### Task to carry out
Two lines below mark the span: the one containing "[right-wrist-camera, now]" and the one containing "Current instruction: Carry". Set down both, plus every line between, exactly as they stand, and nothing else.
== Data section ==
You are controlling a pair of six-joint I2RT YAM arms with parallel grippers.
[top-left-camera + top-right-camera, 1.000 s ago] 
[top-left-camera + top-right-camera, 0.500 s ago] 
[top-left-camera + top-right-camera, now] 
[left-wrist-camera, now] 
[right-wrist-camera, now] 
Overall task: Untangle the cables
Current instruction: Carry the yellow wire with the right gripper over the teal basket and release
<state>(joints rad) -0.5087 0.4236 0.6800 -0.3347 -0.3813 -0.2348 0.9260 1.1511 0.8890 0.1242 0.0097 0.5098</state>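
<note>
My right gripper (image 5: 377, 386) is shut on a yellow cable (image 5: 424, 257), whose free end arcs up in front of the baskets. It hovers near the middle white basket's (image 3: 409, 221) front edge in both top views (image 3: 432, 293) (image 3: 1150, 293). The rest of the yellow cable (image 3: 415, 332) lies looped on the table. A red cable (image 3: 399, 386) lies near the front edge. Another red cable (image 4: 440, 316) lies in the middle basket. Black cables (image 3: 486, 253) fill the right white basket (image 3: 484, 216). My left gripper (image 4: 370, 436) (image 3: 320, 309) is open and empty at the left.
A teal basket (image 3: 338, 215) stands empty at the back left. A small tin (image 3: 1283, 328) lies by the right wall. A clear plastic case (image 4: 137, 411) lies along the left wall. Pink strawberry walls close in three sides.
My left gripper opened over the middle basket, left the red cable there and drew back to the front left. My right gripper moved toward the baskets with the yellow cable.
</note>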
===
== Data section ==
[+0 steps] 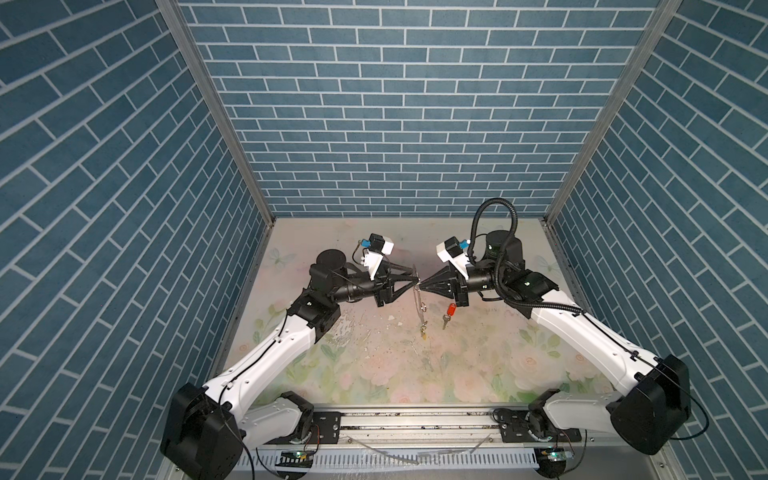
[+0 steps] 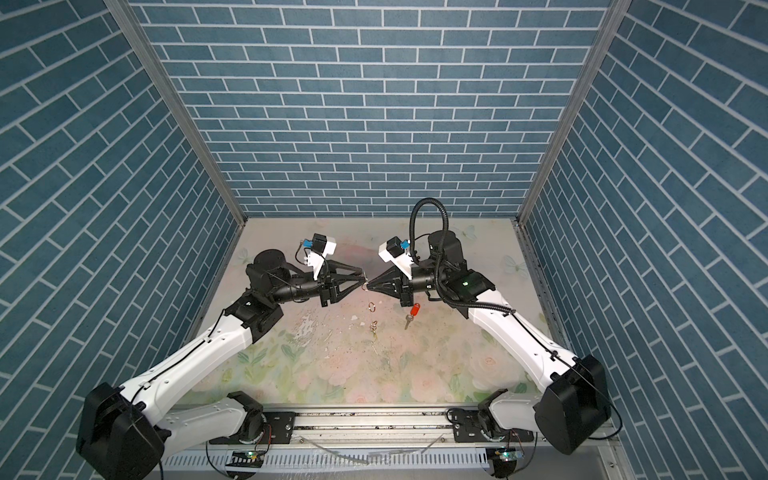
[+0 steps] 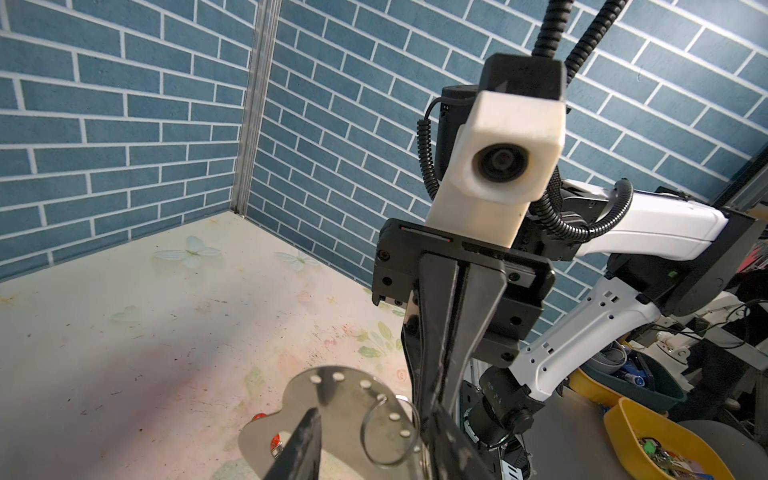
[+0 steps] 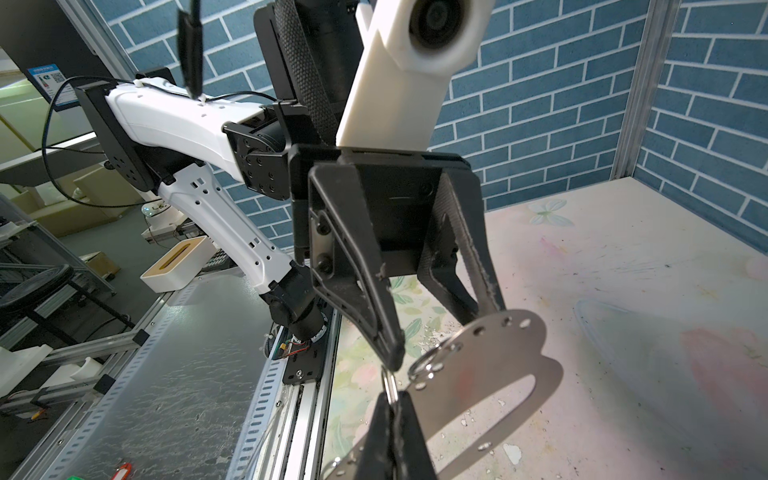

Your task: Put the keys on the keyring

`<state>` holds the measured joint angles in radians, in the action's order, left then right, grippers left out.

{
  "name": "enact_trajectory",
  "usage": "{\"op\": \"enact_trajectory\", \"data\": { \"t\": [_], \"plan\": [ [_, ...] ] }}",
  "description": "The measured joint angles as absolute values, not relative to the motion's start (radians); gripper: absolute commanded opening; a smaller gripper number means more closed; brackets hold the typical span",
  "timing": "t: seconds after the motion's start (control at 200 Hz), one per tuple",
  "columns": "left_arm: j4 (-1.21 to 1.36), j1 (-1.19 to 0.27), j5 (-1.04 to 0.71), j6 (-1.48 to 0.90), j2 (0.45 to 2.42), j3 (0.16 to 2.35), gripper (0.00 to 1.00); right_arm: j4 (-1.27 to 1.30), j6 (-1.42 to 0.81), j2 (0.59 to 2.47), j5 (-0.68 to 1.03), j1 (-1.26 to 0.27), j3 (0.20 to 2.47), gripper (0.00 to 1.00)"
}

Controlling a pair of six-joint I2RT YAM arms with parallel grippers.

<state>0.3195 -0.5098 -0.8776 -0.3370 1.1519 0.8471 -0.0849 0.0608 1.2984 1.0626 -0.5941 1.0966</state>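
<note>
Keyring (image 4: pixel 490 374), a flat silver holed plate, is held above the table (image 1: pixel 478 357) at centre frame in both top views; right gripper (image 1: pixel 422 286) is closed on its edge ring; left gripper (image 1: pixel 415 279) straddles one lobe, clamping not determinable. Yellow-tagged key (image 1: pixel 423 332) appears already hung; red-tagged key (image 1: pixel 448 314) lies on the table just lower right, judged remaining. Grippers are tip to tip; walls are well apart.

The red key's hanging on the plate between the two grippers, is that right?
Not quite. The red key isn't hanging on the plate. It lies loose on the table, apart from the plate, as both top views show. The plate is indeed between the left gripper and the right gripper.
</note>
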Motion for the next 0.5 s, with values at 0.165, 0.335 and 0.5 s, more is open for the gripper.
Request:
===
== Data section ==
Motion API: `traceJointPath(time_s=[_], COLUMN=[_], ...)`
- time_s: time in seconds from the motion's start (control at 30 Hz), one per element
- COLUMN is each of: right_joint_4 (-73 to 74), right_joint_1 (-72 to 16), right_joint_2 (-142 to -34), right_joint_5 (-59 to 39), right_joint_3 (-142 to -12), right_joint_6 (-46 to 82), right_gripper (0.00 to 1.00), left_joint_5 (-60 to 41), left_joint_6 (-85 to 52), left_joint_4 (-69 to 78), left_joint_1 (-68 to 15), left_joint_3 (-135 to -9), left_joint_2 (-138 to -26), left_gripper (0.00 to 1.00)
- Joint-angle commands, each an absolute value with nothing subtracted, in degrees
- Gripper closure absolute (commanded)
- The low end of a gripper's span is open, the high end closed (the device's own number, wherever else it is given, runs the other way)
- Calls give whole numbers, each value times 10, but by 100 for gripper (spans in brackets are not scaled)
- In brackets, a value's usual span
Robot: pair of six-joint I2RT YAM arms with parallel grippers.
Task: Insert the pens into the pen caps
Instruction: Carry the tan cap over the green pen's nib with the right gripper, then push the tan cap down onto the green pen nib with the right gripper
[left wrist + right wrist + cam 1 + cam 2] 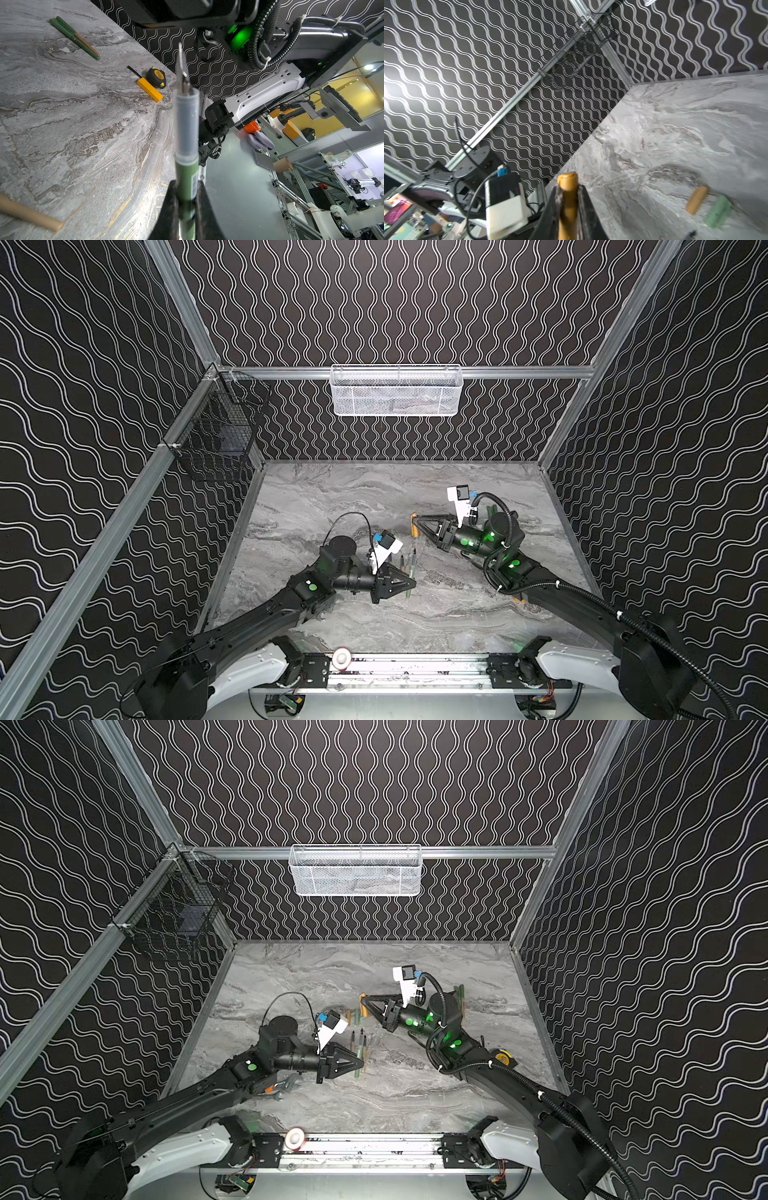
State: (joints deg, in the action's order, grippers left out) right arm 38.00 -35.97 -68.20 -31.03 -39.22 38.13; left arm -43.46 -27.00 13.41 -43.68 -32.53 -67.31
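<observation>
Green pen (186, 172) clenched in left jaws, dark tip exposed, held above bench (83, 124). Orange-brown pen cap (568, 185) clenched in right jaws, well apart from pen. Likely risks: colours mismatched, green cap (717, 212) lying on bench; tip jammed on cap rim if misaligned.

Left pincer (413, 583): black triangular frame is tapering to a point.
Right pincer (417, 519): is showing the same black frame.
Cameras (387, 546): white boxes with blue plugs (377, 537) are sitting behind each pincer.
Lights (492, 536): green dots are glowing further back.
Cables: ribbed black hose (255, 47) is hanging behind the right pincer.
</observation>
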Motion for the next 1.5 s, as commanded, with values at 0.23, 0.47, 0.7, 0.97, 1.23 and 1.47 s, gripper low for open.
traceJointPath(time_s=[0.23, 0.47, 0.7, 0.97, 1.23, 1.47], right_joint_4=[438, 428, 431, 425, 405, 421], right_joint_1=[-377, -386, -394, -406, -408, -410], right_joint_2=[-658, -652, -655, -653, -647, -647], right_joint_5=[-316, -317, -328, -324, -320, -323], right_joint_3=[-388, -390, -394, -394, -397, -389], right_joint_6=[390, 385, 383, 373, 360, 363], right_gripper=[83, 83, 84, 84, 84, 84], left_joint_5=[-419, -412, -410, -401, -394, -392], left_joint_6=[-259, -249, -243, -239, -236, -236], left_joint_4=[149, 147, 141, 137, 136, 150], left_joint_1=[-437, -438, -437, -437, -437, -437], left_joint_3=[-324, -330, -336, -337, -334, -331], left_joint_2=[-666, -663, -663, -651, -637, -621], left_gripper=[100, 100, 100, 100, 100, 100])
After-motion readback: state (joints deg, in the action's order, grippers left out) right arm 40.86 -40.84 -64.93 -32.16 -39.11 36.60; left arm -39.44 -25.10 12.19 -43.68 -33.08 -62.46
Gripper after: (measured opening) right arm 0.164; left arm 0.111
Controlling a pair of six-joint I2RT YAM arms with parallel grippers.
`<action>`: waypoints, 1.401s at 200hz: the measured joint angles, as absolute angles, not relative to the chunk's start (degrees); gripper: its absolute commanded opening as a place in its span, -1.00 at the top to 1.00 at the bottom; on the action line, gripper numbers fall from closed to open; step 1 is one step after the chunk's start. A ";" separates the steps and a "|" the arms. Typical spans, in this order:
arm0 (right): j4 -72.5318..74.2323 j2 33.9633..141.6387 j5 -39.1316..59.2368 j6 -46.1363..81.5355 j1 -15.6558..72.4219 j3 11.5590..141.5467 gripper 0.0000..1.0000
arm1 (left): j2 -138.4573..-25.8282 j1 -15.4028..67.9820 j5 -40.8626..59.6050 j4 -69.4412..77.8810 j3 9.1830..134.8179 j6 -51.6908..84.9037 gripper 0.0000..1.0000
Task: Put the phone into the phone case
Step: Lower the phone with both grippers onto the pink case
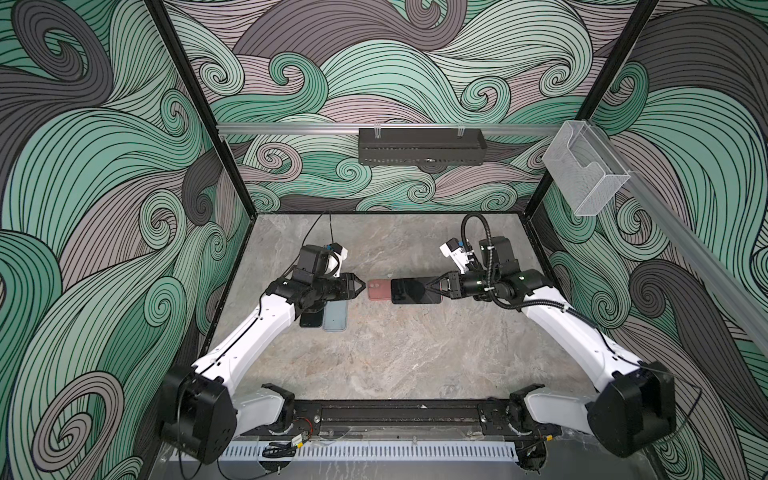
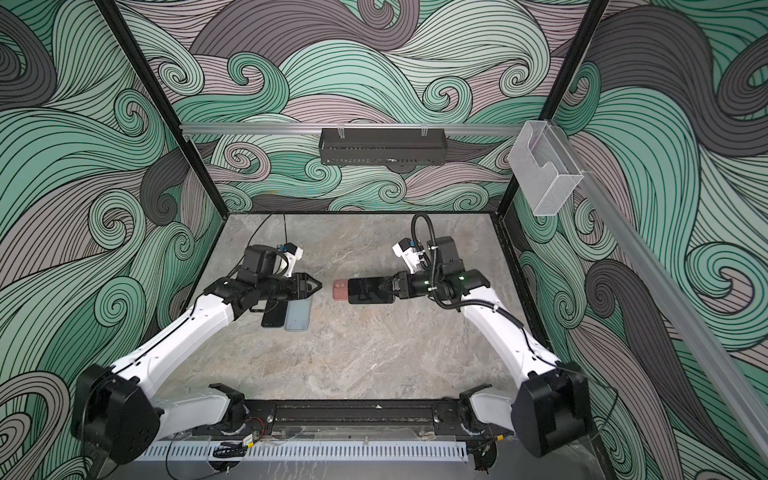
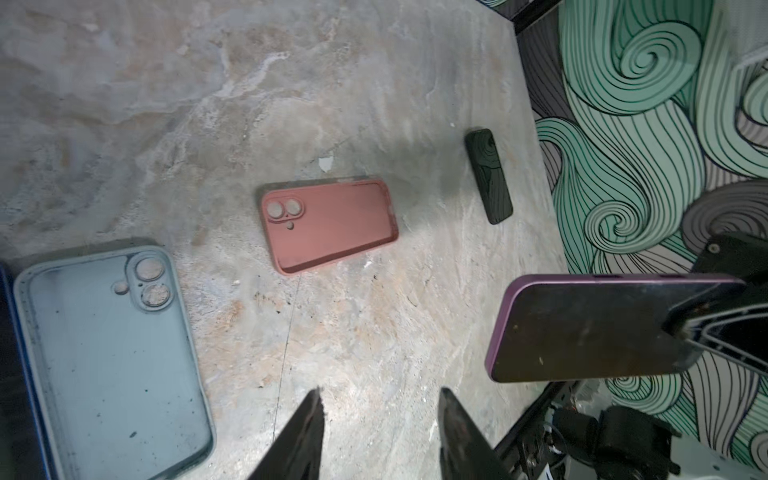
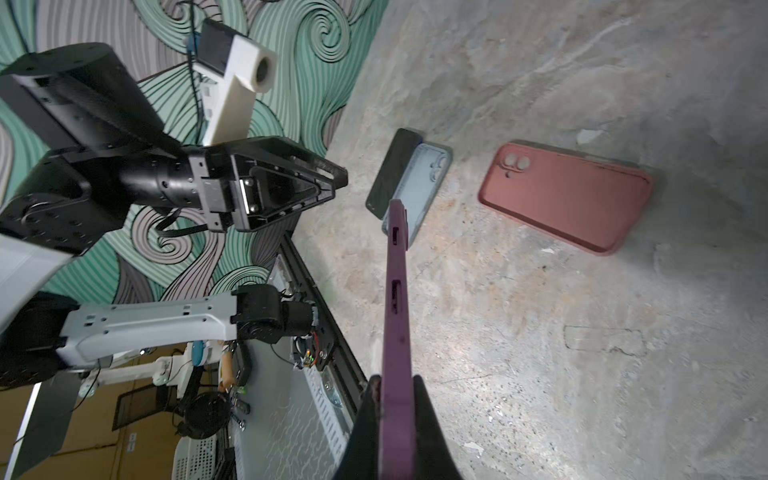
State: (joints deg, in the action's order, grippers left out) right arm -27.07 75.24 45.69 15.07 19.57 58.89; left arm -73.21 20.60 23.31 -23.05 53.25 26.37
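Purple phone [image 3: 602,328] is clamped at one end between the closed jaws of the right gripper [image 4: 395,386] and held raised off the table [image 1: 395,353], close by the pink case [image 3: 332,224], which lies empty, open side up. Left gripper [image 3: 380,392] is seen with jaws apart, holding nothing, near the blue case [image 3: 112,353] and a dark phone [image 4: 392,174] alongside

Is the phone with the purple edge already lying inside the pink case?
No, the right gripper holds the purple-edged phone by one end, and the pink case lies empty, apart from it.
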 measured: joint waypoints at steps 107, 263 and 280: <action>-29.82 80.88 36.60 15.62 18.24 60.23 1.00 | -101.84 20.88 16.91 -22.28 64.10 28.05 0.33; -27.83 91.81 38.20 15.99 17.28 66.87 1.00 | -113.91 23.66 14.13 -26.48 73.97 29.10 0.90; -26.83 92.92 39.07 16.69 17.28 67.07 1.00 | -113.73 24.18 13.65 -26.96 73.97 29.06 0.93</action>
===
### Your solution
[right-wrist-camera, now] 
Overall task: Untangle the cables
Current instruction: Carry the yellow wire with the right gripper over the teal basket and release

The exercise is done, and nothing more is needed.